##### Information

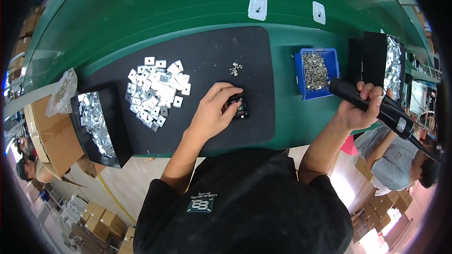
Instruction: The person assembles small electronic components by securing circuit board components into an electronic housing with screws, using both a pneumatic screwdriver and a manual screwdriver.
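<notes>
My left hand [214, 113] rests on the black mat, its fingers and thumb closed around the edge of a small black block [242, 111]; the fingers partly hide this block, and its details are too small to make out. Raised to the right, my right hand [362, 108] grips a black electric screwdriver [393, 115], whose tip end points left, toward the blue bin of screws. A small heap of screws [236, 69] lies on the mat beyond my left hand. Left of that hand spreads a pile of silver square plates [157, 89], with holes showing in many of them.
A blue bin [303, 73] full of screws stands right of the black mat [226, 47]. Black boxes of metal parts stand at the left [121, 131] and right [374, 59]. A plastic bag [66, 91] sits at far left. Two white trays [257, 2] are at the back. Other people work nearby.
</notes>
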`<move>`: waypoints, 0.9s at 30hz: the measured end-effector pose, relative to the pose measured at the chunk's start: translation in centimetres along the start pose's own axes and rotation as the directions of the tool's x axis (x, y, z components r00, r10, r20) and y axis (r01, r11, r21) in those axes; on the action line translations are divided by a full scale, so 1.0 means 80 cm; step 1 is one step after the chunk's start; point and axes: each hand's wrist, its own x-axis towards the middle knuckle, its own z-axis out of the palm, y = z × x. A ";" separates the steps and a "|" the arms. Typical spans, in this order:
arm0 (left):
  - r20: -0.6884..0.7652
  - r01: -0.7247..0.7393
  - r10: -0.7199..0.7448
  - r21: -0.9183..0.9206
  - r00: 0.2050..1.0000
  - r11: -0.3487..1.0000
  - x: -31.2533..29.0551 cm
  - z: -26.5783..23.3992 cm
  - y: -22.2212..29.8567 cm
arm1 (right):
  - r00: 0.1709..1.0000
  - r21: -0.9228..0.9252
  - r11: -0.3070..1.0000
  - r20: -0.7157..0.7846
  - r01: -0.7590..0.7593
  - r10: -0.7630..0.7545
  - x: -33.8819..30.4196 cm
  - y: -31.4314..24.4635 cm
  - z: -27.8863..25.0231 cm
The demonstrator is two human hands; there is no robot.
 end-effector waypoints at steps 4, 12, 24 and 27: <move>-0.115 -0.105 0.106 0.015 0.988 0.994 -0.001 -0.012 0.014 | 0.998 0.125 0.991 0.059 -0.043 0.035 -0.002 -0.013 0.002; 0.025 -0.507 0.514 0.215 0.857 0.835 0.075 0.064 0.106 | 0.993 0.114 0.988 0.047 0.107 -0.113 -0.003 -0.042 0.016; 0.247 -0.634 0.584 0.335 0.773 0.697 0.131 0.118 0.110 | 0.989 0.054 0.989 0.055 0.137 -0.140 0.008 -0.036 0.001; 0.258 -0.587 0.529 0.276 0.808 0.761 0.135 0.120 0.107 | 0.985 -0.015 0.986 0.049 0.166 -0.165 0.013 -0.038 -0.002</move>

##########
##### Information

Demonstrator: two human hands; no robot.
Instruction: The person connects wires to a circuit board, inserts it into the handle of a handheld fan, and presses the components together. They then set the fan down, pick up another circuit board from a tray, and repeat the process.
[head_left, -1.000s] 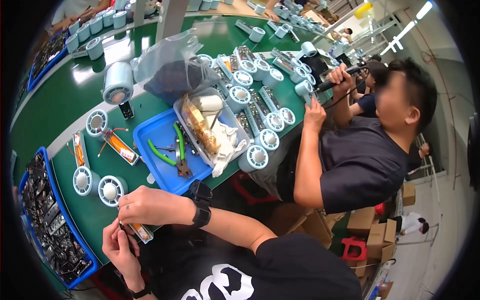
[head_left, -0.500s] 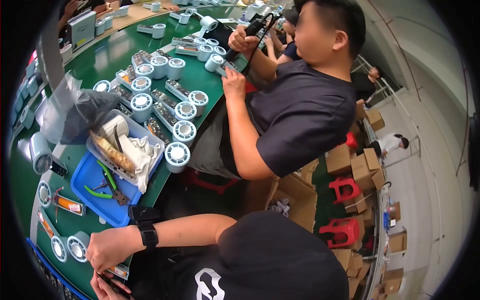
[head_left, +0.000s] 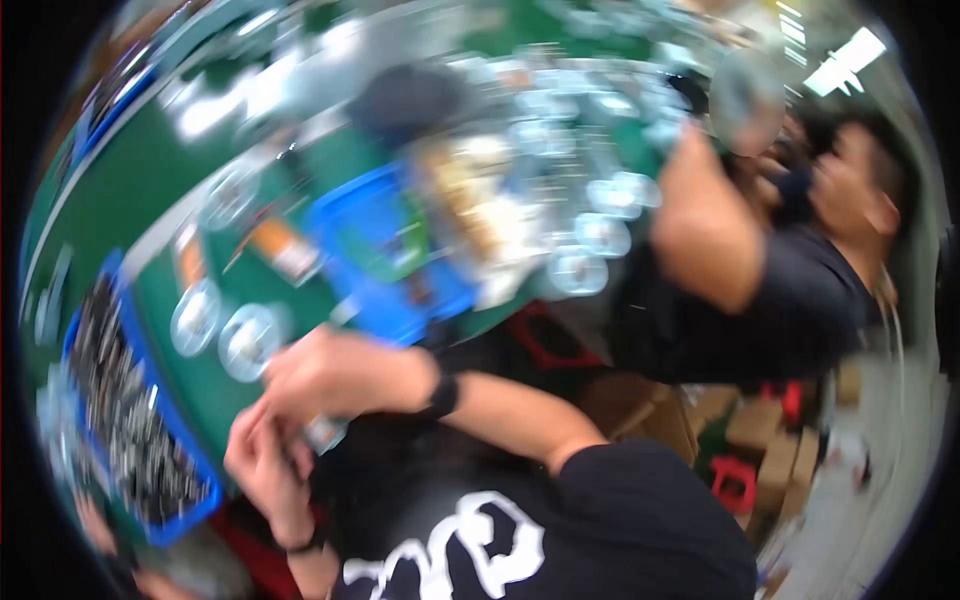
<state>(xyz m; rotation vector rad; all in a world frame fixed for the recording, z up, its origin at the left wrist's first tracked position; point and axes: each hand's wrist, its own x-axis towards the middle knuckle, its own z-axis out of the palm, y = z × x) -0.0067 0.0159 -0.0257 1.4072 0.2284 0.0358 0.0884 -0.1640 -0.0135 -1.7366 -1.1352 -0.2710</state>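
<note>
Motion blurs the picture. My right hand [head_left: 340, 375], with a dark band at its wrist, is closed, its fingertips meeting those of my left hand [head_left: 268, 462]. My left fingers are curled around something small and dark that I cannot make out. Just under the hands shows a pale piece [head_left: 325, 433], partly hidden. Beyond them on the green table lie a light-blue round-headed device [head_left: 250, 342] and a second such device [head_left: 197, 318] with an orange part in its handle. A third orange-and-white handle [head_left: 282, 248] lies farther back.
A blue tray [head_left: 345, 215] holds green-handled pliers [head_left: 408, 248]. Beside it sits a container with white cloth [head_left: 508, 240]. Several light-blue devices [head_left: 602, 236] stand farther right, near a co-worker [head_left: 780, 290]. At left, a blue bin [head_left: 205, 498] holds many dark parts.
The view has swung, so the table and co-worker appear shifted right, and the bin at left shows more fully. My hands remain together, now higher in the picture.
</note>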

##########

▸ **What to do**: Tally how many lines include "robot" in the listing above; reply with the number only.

▸ **Written answer**: 2